**Your objective:** Each line containing the word "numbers" must be copied from the material below.

=== Section Start ===

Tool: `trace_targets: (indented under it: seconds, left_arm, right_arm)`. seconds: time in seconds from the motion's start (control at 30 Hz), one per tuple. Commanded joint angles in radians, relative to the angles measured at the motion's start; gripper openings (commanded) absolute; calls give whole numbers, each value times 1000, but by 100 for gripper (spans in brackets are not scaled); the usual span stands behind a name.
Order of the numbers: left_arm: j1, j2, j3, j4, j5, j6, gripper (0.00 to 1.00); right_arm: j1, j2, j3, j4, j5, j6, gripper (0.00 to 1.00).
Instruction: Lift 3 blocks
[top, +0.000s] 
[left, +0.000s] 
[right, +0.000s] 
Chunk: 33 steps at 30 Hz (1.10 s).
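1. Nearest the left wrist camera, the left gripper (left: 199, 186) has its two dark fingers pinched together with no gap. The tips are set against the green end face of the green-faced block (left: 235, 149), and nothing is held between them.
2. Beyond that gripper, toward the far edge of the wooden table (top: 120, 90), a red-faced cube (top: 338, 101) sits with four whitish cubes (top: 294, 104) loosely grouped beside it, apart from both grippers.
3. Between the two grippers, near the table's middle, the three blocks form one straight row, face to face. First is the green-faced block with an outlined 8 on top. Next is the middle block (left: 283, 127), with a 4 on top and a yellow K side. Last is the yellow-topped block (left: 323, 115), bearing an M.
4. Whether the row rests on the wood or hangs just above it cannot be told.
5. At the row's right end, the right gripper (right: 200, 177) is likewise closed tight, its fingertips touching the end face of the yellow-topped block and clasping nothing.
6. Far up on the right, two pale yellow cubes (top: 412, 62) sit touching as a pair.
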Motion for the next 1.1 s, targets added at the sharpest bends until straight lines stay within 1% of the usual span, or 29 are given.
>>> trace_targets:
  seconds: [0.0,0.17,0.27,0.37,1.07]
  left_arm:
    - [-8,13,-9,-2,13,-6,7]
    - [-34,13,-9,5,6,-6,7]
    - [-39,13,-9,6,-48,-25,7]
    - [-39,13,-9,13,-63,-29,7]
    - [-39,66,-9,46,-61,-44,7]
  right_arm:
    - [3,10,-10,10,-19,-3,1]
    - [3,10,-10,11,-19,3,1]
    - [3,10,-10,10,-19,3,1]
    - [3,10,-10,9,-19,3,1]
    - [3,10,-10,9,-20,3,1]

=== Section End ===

**Written response:**
Tool: `trace_targets: (indented under it: seconds, left_arm, right_arm)`. seconds: time in seconds from the motion's start (control at 30 Hz), one per tuple. Commanded joint angles in radians, relative to the angles measured at the motion's start; gripper openings (commanded) absolute; calls give whole numbers, each value times 1000, but by 100 for gripper (spans in brackets are not scaled); the usual span stands behind a name.
Order of the numbers: left_arm: j1, j2, j3, j4, j5, j6, gripper (0.00 to 1.00); right_arm: j1, j2, j3, j4, j5, j6, gripper (0.00 to 1.00).

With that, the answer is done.